According to Carolyne, expectant mothers accept to be humiliated, battered and abused at the maternity wards because they feel inferior and fear the wrath of the maternity staff being unleashed on their babies. “No matter how you’d react to them, they don’t fear you or act caring. They know and believe that you need them and therefore can’t do anything.

In numerous cases, mothers have only come to realize that they suffered botched deliveries after seeing their children miss certain childhood milestones like sitting on their own or crawling. This has been common in cases of delivery-related cerebral palsy. Take Monica for instance. She only realized that her child had cerebral palsy five months after delivery. “I only knew about my child’s ailment five months later. He didn’t cry or make noises like other children his age. He also had problems suckling and couldn’t seem to reach any of the motor milestones like his age-mates,” she says.
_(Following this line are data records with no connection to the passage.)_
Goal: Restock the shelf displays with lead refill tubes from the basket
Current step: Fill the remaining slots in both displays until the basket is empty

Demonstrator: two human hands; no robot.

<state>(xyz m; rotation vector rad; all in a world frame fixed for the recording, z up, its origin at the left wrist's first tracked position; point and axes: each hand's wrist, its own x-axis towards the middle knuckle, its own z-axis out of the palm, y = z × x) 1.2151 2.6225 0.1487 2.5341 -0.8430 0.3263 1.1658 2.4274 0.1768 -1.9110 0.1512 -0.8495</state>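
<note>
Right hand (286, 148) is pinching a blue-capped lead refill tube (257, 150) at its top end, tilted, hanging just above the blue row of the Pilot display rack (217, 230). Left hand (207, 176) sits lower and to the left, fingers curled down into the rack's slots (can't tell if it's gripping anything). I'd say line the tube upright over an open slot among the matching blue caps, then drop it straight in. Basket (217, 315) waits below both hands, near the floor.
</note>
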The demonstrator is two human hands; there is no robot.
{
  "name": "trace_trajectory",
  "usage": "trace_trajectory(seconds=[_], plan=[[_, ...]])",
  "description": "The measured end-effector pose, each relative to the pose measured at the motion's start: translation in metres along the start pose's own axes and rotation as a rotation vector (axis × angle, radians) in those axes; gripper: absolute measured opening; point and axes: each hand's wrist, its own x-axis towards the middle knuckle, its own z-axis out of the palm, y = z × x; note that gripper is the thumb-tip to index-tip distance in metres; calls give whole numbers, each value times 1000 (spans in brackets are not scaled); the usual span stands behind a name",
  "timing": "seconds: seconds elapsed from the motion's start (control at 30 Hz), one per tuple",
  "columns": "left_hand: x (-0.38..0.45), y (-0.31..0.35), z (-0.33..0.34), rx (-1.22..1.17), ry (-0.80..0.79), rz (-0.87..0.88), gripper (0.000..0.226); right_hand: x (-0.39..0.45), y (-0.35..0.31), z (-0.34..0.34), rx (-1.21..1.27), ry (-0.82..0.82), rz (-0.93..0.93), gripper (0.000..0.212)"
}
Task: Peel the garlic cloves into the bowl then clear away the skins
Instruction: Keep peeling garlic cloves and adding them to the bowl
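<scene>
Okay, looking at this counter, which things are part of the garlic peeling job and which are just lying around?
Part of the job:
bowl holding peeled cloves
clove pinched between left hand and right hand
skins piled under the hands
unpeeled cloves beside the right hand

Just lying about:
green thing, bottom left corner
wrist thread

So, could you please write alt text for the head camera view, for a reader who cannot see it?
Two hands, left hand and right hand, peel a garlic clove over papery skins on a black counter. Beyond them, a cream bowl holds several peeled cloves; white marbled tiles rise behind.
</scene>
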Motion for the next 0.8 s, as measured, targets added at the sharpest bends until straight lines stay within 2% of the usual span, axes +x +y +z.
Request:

In many cases, if a child loses oxygen during delivery, the injuries associated with asphyxia may not be apparent until the baby begins to miss his or her motor milestones like sitting up or crawling. Similarly, complications from meconium aspiration are common in cases of asphyxia.

Signs that your baby may have suffered from botched delivery during birth may include the baby’s heart rate dropping, persistent late decelerations of the heart rate, bowel movement or passing of meconium during birth, presence of meconium in the breaking of water, immediate insertion of a tube to aid breathing after birth, floppy, flaccid or limp baby at birth, a swelling filled with blood caused by a break in the wall of a blood vessel on the baby, a stuck baby’s head or shoulder, low cord blood gases.